Engine production – tradition of hand-built excellence

Like all AMG engines, the new eight-cylinder biturbo is assembled by hand in the AMG engine shop taken into commission in 2002. A single, highly-qualified technician assembles the M 157 according to the “one man, one engine” philosophy, maintaining the very strictest quality standards – as attested by his signature on the characteristic AMG engine plate.

Exciting power delivery, characteristic sound

These figures raise high expectations which the 400 kW (544 hp) AMG 5.5-litre V8 biturbo certainly meets. The flat torque curve ensures enormous pulling power in all speed ranges: 670 newton metres are already available at 1500 rpm, and the maximum torque of 800 newton metres is delivered just 500 rpm later, remaining constant to 4500 rpm. Even more effortless performance is ensured by the engine variant with the AMG Performance package, which has a peak output of 420 kW (571 hp). In this case the eight-cylinder delivers 875 newton metres of torque at just 2000 rpm, with a constant 900 newton metres available between 2500 and 3750 rpm.

It is not only the unrivalled torque delivery of this turbocharged eight-cylinder that makes the heart beat faster, as the agile responsiveness with no irritating charger delay leads to an effortlessness and dynamism previously unknown in this output class. All perfectly matched by the characteristic, sonorous engine note. Moreover, this AMG high-performance engine naturally meets all the requirements with respect to smooth, quiet running and the comfort on long journeys that is to be expected of a Mercedes.

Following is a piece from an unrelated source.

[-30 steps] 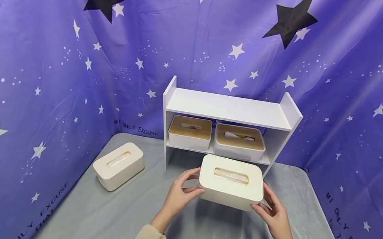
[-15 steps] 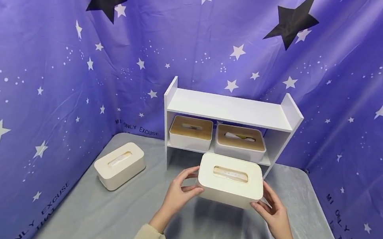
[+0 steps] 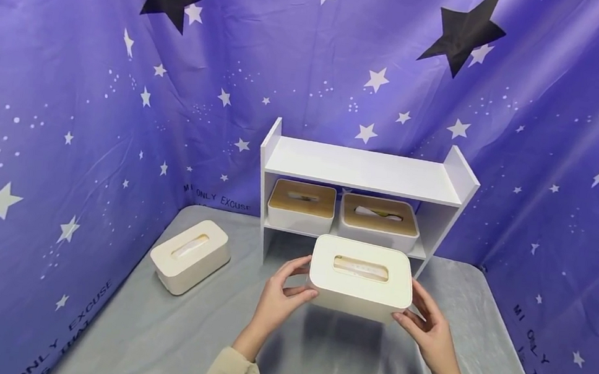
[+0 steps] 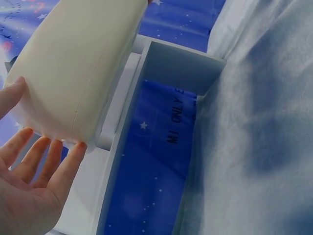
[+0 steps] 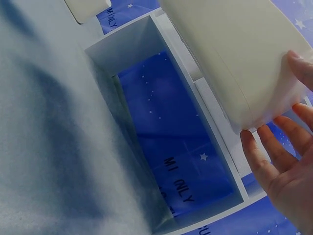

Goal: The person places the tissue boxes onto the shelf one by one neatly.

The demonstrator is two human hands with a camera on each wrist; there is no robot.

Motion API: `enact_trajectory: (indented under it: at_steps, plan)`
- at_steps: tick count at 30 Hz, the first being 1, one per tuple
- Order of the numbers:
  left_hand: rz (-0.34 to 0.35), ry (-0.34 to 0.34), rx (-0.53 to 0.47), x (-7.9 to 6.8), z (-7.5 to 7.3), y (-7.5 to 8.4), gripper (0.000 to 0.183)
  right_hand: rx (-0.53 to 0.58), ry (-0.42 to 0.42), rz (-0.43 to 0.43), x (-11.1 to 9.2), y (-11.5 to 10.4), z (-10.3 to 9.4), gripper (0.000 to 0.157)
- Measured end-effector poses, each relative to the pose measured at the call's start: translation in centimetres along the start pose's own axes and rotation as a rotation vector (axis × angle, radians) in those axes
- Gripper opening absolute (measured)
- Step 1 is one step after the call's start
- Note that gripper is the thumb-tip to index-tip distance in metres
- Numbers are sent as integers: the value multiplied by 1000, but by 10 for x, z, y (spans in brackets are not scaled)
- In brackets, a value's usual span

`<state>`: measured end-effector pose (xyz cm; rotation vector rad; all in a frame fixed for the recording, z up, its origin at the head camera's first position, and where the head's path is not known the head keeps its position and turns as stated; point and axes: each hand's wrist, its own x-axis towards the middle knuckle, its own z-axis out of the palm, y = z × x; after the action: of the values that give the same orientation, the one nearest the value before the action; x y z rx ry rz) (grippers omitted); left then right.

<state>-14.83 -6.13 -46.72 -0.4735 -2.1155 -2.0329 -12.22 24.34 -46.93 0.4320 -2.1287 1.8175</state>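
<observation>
Purple star-printed curtain (image 3: 304, 56) surrounds a grey table (image 3: 203, 331). Left hand (image 3: 275, 301) and right hand (image 3: 431, 337) each pinch one end of a cream slotted box (image 3: 360, 288) between thumb and fingers, holding it raised, near side of a white shelf (image 3: 363, 169). Two wood-lidded boxes (image 3: 300, 219) occupy the shelf; second cream box (image 3: 191, 260) rests at left.
</observation>
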Motion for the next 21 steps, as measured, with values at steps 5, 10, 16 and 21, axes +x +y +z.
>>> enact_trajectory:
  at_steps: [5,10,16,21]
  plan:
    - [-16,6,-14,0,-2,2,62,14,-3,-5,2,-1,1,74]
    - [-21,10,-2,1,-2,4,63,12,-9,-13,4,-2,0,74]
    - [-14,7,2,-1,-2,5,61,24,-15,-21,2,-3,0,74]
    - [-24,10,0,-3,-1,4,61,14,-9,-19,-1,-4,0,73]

MCT 7-speed sports transmission with Controlled Efficiency mode and start/stop function

Power is transferred by the AMG SPEEDSHIFT MCT 7-speed sports transmission used exclusively by AMG, which is already familiar from the SL 63 AMG and E 63 AMG and combines high emotional appeal with outstanding driving dyna-mics and a high level of efficiency. The wet start-up clutch replaces a conventional torque converter, and helps to save fuel. The exemplary fuel economy is also in large measure due to the standard start/stop function. This system is active in the transmission’s Controlled Efficiency (“C”) mode, and switches the eight-cylinder engine off when the car comes to a stop. In “C” mode the sports saloon always starts off in second gear, and the transmission shifts to the next, higher gears at a decidedly early stage. With its high torque at low engine speeds, the V8 engine encourages a smooth, effortless driving style.

The eight-cylinder biturbo engine also features the generator management system familiar from the E 63 AMG: whenever the engine is on the overrun or when braking, kinetic energy is used to charge the battery rather than being wasted as heat in the usual way. In all other operating modes a combination of onboard network and generator management enables the generator to be kept at a low voltage. This reduces the load on the engine and makes for fuel savings of around 0.15 litres per 100 kilometres according to the NEDC standard, and up to 0.2 l/ 100 km in city traffic with its frequent overrun and braking phases.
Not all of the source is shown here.